Os cérebros que ela estudou vieram de ambientes o mais diferentes possível, desde tundras geladas a pântanos quentes. Muitos espécimes estavam bem preservados porque se encontravam em ambientes sem água: desidratados ou congelados. Alguns ficaram preservados em turfeiras, um ambiente conhecido por conservar todo o tipo de tecidos moles. E alguns estavam preservados não apesar dos ambientes pantanosos húmidos, mas devido a estes.
“Em termos convencionais, pensamos num elevado teor de água e numa temperatura alta como sendo absolutamente não propícios à conservação”, diz Morton-Hayward.
Um ambiente com baixo teor de oxigénio pode ser útil para a preservação porque as bactérias não crescem, “mas nestes ambientes encharcados, pobres em oxigénio, não temos outros tecidos moles. Isso sugere que, em determinadas circunstâncias, o cérebro acaba por comportar-se de uma forma diferente num ambiente encharcado em água, algo que é muito estranho e não compreendemos muito bem”.
O que os cérebros preservados podem dizer-nos
Embora os investigadores não entendam completamente a conservação do cérebro a longo prazo, os cérebros conservados já nos forneceram pistas sobre a vida das pessoas a quem pertenceram. Por exemplo, King e Moller descobriram bactérias de sífilis num espécimen do século XIX, descoberto num cemitério do tempo da corrida ao ouro na Nova Zelândia, embora não seja claro se a infecção ocorreu durante a vida do indivíduo.
Contudo, para cada cérebro que sobreviveu nestes ambientes, existem muitos outros que não sobreviveram. Saber que determinados ambientes podem facilitar a conservação não nos explica a razão pela qual estes cérebros ficaram preservados, quando os cérebros costumam liquefazer-se numa questão de dias numa série de ambientes.
Mesmo assim, cada nova descoberta diz-nos um pouco mais sobre as pessoas que existiram antes de nós. “Somos um produto de todas as pessoas que existiram antes de nós, de todas as suas experiências de vida”, diz King. “Se conhecê-las através do seu tecido cerebral nos der alguma informação adicional, isso é fantástico.”
Embora nunca possamos saber quantos vídeos de TikTok uma pessoa viu através de uma análise ao seu cérebro preservado, talvez um dia os investigadores sejam capazes de detectar pistas sobre a sua saúde mental. Isso é algo que Morton-Hayward espera vir a investigar.
“Há coisas que nos afetaram durante muito, muito tempo, ao longo da nossa história humana, mas não deixam marcas nos ossos. A depressão, a esquizofrenia… são coisas silenciosas na história”, afirma. “Não temos uma boa forma de estudar coisas como a saúde mental ou as doenças psiquiátricas no passado e seria fascinante conseguirmos estudá-las através dos tecidos por elas afetadas. No entanto, não conseguiremos fazê-lo de uma forma significativa sem percebermos primeiro como é que estas coisas se mantiveram conservadas ao longo de milhares de anos, quando isso não deveria ter acontecido.”

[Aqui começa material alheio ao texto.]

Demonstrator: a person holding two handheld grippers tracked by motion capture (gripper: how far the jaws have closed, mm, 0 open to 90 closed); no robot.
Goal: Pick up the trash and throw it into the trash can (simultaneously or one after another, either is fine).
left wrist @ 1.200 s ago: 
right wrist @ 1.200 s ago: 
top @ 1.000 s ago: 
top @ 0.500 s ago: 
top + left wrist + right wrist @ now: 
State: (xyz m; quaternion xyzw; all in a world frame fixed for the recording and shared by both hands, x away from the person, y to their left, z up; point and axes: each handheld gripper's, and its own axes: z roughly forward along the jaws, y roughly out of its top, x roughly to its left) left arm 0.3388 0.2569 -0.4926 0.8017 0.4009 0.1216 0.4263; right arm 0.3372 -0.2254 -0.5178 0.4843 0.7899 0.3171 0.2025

Até lá, porém, a cada cérebro que estuda, Morton-Hayward espera consciencializar mais os arqueólogos para o facto de a conservação do cérebro não só ser possível em ambientes arqueológicos, como ser mais comum do que poderíamos pensar. No passado, os arqueólogos podiam presumir que estas estruturas sinuosas se decompunham muito cedo e confundi-las com outras coisas. Agora já sabem o que procurar. “Acho que muitos podem ter sido destruídos no passado, por acidente”, diz ela. “Mas espero que isso faça parte do passado, perdoem-me a piada.”